Problem requirements - Each line of the records needs to come back exactly as written.

========================

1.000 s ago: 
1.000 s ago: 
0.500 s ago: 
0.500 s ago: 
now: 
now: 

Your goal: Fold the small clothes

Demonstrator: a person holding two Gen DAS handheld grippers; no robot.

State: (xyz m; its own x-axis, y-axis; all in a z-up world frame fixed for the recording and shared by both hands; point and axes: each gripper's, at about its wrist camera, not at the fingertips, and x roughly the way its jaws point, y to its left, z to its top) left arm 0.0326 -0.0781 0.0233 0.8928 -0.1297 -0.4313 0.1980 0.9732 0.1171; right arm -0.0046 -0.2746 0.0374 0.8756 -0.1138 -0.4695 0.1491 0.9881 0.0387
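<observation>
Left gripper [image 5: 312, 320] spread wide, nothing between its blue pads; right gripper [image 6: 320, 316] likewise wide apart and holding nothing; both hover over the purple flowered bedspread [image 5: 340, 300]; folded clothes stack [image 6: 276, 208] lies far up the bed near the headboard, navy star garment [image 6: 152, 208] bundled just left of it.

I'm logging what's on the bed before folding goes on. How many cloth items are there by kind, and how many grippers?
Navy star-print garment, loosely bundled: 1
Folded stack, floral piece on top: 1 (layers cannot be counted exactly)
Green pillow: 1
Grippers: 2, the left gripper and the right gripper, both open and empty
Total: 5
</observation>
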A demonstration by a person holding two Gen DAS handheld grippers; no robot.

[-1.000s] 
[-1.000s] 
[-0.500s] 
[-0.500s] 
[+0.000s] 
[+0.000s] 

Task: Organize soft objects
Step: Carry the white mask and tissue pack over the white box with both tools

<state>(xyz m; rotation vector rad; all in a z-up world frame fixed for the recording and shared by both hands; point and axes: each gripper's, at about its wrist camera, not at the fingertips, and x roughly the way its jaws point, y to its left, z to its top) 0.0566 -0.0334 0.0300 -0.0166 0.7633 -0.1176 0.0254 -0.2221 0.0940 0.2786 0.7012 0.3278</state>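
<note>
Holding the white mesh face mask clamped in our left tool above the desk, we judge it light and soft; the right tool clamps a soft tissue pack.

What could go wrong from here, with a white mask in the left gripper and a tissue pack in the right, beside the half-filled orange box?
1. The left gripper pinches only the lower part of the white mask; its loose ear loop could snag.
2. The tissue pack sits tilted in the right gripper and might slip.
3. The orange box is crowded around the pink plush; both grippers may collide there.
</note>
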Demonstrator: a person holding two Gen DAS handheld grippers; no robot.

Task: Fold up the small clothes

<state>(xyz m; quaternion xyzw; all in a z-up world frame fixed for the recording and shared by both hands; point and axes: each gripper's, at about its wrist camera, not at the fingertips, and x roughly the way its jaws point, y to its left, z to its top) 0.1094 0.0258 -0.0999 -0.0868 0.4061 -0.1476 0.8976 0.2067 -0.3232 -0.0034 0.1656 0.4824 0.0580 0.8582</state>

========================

Result for this exercise -
1.000 s ago: 
1.000 s ago: 
0.500 s ago: 
0.500 s ago: 
now: 
now: 

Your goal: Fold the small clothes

Demonstrator: a person holding two Gen DAS handheld grippers; no robot.

State: (xyz m; its own x-axis, y-axis; all in a z-up world frame fixed for the recording and shared by both hands; point and axes: each gripper's, at about its wrist camera, not at the fingertips, and x roughly the way its jaws point, y to its left, z to its top) left arm 0.0326 -0.0781 0.0233 0.8928 -0.1297 -0.4313 0.1980 0.9732 0.1171; right arm -0.0046 -0.2746 0.0374 0.8756 -0.1138 -0.4695 0.1491 0.9881 0.0387
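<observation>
Left gripper [image 5: 312, 320] spread wide, nothing between its blue pads; right gripper [image 6: 320, 316] likewise wide apart and holding nothing; both hover over the purple flowered bedspread [image 5: 340, 300]; folded clothes stack [image 6: 276, 208] lies far up the bed near the headboard, navy star garment [image 6: 152, 208] bundled just left of it.

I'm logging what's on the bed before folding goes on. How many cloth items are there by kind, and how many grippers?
Navy star-print garment, loosely bundled: 1
Folded stack, floral piece on top: 1 (layers cannot be counted exactly)
Green pillow: 1
Grippers: 2, the left gripper and the right gripper, both open and empty
Total: 5
</observation>
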A demonstration by a person holding two Gen DAS handheld grippers; no robot.

[-1.000s] 
[-1.000s] 
[-0.500s] 
[-0.500s] 
[+0.000s] 
[+0.000s] 

Task: Organize soft objects
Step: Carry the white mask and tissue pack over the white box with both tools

<state>(xyz m; rotation vector rad; all in a z-up world frame fixed for the recording and shared by both hands; point and axes: each gripper's, at about its wrist camera, not at the fingertips, and x roughly the way its jaws point, y to its left, z to its top) 0.0566 -0.0334 0.0300 -0.0166 0.7633 -0.1176 0.0254 -0.2221 0.0940 0.2786 0.7012 0.3278</state>
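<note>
Holding the white mesh face mask clamped in our left tool above the desk, we judge it light and soft; the right tool clamps a soft tissue pack.

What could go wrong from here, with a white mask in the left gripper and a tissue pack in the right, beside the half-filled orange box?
1. The left gripper pinches only the lower part of the white mask; its loose ear loop could snag.
2. The tissue pack sits tilted in the right gripper and might slip.
3. The orange box is crowded around the pink plush; both grippers may collide there.
</note>
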Demonstrator: a person holding two Gen DAS handheld grippers; no robot.

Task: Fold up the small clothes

<state>(xyz m; quaternion xyzw; all in a z-up world frame fixed for the recording and shared by both hands; point and axes: each gripper's, at about its wrist camera, not at the fingertips, and x roughly the way its jaws point, y to its left, z to its top) 0.1094 0.0258 -0.0999 -0.0868 0.4061 -0.1476 0.8976 0.2067 -0.3232 -0.0034 0.1656 0.4824 0.0580 0.8582</state>

With that, the output is complete.